--- START ---

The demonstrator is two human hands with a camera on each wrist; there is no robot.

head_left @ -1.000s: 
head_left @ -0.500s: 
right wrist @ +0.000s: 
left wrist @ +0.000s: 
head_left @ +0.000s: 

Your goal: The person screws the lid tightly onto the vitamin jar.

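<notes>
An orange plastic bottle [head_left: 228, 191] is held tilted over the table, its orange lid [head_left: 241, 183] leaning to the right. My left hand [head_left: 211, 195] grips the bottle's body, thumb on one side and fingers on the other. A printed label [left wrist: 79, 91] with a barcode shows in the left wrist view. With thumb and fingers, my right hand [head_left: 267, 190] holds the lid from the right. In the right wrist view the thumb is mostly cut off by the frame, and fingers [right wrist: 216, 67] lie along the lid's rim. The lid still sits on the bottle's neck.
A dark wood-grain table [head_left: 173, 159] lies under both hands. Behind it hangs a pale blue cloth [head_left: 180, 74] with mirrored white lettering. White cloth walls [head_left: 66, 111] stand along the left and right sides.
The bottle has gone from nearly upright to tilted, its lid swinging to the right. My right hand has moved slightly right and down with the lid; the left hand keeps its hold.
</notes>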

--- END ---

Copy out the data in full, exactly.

The demonstrator is two human hands with a camera on each wrist; there is no robot.

head_left @ -1.000s: 
head_left @ -0.500s: 
right wrist @ +0.000s: 
left wrist @ +0.000s: 
head_left @ +0.000s: 

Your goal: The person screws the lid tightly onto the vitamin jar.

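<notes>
An orange plastic bottle [head_left: 228, 191] is held tilted over the table, its orange lid [head_left: 241, 183] leaning to the right. My left hand [head_left: 211, 195] grips the bottle's body, thumb on one side and fingers on the other. A printed label [left wrist: 79, 91] with a barcode shows in the left wrist view. With thumb and fingers, my right hand [head_left: 267, 190] holds the lid from the right. In the right wrist view the thumb is mostly cut off by the frame, and fingers [right wrist: 216, 67] lie along the lid's rim. The lid still sits on the bottle's neck.
A dark wood-grain table [head_left: 173, 159] lies under both hands. Behind it hangs a pale blue cloth [head_left: 180, 74] with mirrored white lettering. White cloth walls [head_left: 66, 111] stand along the left and right sides.
The bottle has gone from nearly upright to tilted, its lid swinging to the right. My right hand has moved slightly right and down with the lid; the left hand keeps its hold.
</notes>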

Nothing further is required of the output.